Sin educación en libertad no hay Democracia

La ministra de Educación Isabel Celaá, en su intervención en el Congreso de Escuelas Católicas, se despachaba afirmando que la libertad de los padres de elegir centro y enseñanza religiosa para sus hijos, no emana de la libertad de enseñanza reconocida en la Constitución. La indignación fue inmediata, pero causó preocupación por si el Gobierno planea restringir este derecho reconocido incluso en las propias leyes socialistas.

Nadie discute el “Derecho a la Educación”, pero sí cómo materializarlo, y si este incluye el de “Libertad de Enseñanza”, que hoy parece cuestionarse, por normas restrictivas que limitan el desarrollo del ideario de los colegios. También por la reducción de clases concertadas con demanda social en beneficio del mantenimiento o incremento de unidades públicas sin demanda; Por debates políticos sesgados, basados en clichés y prejuicios; Y por último, por la defensa de un modelo excluyente de escuela pública única que deja la educación en manos del Estado.

Históricamente la libertad de enseñanza ha tenido el infortunio de ser la libertad menos amada por los liberales y la más combatida por los socialistas. Así, en los “Discursos a la nación alemana”, Fichte defendía un modelo de “Estado educador” como elemento conformador de la realidad nacional, lo que pronto se extendió por Europa, con la excepción del espacio anglosajón, y acaso con Stuart Mill como único pensador liberal que combatió este monopolio estatal por incompatible con una sociedad libre.

En España el socialismo entiende que el Estado debe planificar la vida de los ciudadanos en casi todas sus facetas y desde luego también en la educativa.

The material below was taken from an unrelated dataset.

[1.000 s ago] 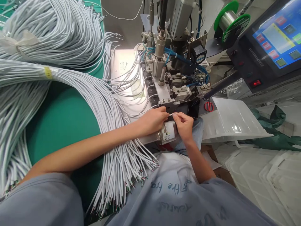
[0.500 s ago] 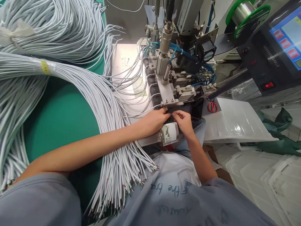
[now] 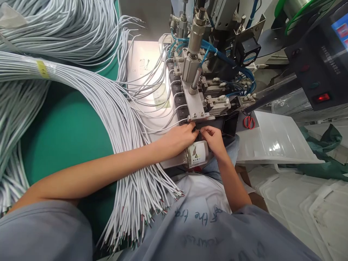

Ciertamente, en su papel de tutela del bien común, este posee derechos y deberes sobre la educación, pero tal intervención no puede chocar con la legítima pretensión de los padres de educar a sus propios hijos. Esto plantea el problema de si las competencias de unos y otros resultan incompatibles o, por el contrario, complementarias. La libertad de enseñanza se rebela ante el cambio de paradigma que supone la sustitución del principio según el cual la escuela actúa como delegada de los padres, por aquel otro que sostiene que lo hace como agente ideológico-administrativo del Estado.

Cuando hablamos de educación hablamos de derechos y libertades reconocidos en el ordenamiento jurídico (nuestra Constitución lo hace en su art. 27, al presentar los derechos a la educación y a la libertad de enseñanza, como garantía de la educación y del pluralismo educativo, al permitir la creación de centros con carácter propio al margen de la escuela pública), la Declaración Universal de Derechos Humanos, un gran repertorio de normas, y multitud de sentencias de tribunales nacionales e internacionales.

En nuestro país la libertad de enseñanza nunca ha sido cuestión pacífica y es una libertad débil sobre la que parecen cernirse amenazas que deberían recordarnos lo que decía Chesterton, de que quien manipula la educación, quien trata de modificar su sentido y esencia transformándola en mera ideología, “no sabe lo que hace, porque no sabe lo que deshace”.

Tengo la convicción de que estas libertades constituyen uno de los bienes más preciados de las sociedades democráticas abiertas, por lo que supone de factor de calidad para el sistema educativo, por eso debemos estar vigilantes para que no se produzcan retrocesos en esta materia.